Exercise prompt: Please reproduce the data exactly, though every picture must stay out.

- Opening Delimiter -

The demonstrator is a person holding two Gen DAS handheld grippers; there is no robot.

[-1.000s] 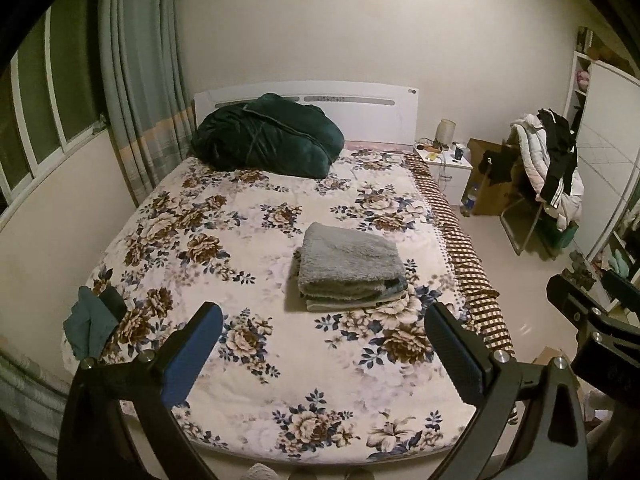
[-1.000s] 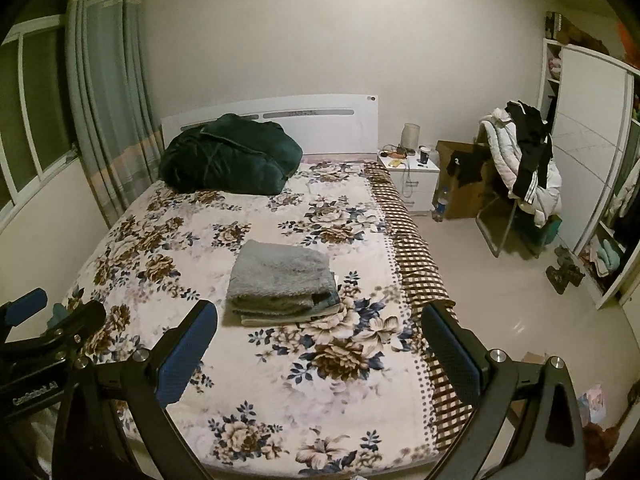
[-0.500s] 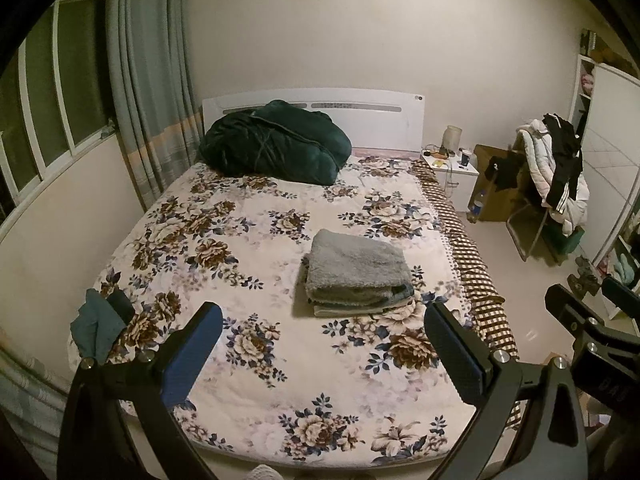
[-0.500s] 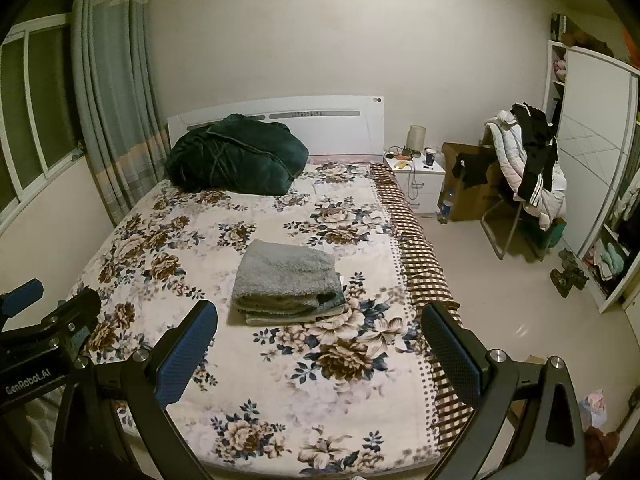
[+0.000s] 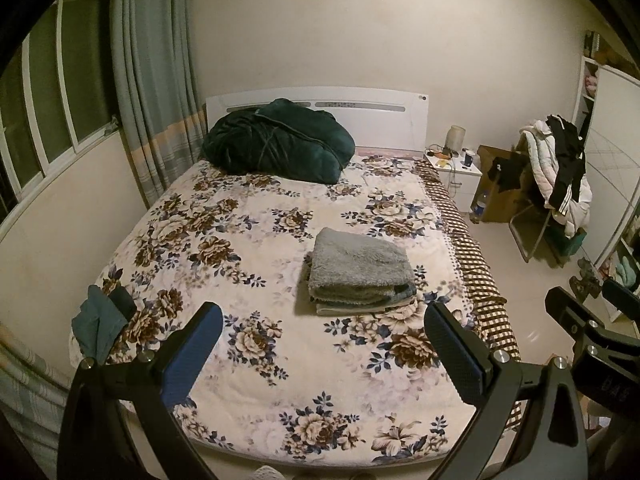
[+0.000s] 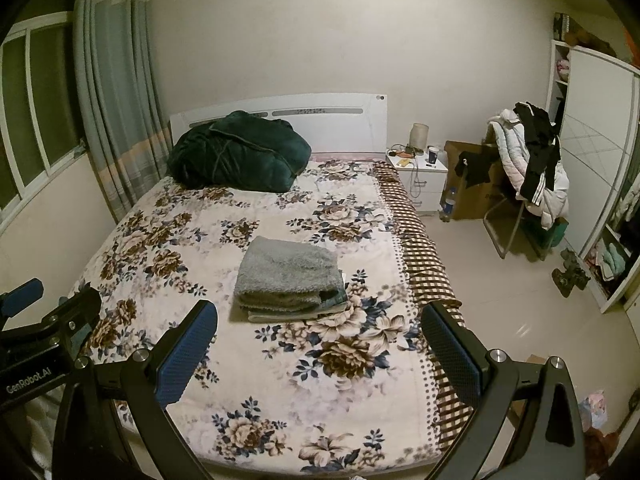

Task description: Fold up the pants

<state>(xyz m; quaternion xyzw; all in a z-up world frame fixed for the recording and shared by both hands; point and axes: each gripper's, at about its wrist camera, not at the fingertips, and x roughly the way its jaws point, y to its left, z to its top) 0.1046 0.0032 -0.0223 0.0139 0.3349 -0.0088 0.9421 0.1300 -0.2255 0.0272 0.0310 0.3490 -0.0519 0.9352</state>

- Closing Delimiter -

Answer to this problem:
The demonstrator is a person holding two Gen DAS handheld grippers; there is no robot.

[-1.000s] 
[-1.000s] 
[-0.500s] 
[-0.500s] 
[+0.000s] 
[+0.000s] 

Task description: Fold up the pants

<state>(xyz m; quaternion xyzw; all in a z-up world frame fixed for the recording and shared by both hands; point and axes: each gripper's, at about its wrist camera, not at the fingertips, and x roughly the way its jaws point, y to its left, z to its top) 0.1046 0.0032 -0.0223 0.0139 0.3349 -0.0088 0.9421 0.1300 -0.2255 0.0272 0.0310 0.3490 -0.0519 0.9352</state>

That finishes the output.